§ **What the task requires**:
Write only the count of lines that hold the word "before" in the listing.
%%
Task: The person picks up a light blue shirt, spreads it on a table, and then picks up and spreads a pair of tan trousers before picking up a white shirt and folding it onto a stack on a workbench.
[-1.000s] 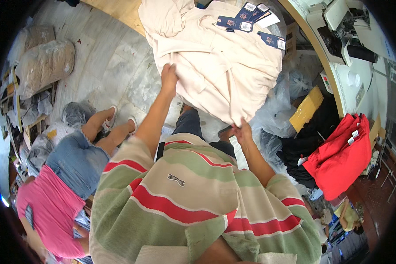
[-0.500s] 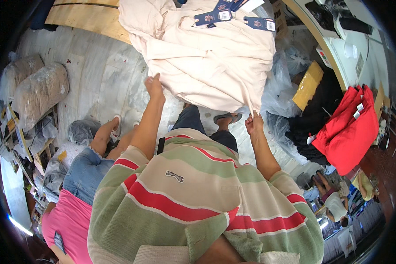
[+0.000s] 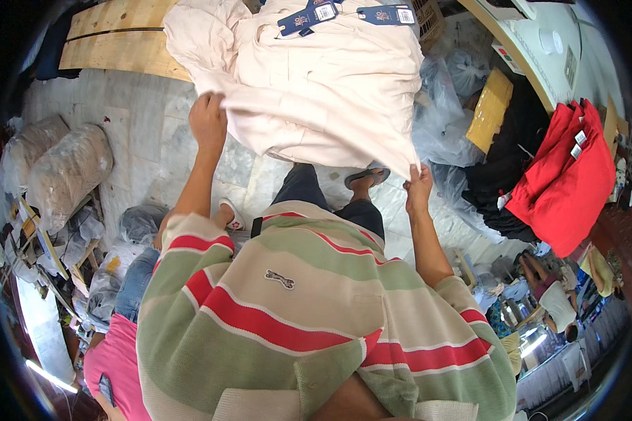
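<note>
The cream cloth (image 3: 316, 91) spreads just beyond and between the two hands, its near part drawn out in a slanting fold from one to the other. The left hand (image 3: 208, 116) is curled closed on its edge; the right hand (image 3: 418, 182) pinches a corner between thumb and fingers. Navy tags (image 3: 386, 15) lie on the cloth, beyond both hands. Red garments (image 3: 565, 179) sit right of the right hand, wooden planks (image 3: 119, 49) beyond the left
</note>
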Demonstrator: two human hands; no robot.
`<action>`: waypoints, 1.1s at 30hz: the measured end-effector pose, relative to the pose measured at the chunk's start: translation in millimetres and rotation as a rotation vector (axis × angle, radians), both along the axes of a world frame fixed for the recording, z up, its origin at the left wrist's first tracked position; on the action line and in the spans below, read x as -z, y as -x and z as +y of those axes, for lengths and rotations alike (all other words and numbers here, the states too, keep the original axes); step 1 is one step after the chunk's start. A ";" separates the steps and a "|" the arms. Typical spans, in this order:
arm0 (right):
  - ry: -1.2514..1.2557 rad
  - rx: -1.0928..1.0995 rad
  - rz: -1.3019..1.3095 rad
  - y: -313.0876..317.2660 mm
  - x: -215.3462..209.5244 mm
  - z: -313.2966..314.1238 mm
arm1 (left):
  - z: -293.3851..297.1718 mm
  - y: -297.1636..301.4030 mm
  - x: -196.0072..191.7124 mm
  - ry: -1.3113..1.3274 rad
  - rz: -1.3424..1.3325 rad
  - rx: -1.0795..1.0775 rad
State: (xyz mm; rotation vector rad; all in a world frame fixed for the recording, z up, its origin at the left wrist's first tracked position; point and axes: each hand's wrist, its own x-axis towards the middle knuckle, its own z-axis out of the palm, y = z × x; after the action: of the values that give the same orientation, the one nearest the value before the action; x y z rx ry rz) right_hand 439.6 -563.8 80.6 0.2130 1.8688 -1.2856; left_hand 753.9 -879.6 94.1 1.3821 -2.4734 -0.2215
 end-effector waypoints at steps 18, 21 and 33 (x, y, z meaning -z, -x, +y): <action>0.735 -0.177 0.182 94.7 -244.4 -163.7 | -159.4 8.8 -167.6 0.079 0.723 -0.024; 0.622 -0.136 0.314 83.8 -271.2 -146.7 | -148.7 18.5 -202.3 0.232 0.738 0.025; 0.081 -0.049 -0.210 -6.9 -63.8 -42.5 | -23.1 -80.4 -3.2 -0.405 0.439 -0.303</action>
State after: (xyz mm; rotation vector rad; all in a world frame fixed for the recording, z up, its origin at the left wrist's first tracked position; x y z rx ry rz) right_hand 446.5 -606.4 144.4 0.2479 1.6324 -1.2527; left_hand 834.3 -902.6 97.3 1.6275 -1.8964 -0.8892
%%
§ **Task solution**:
2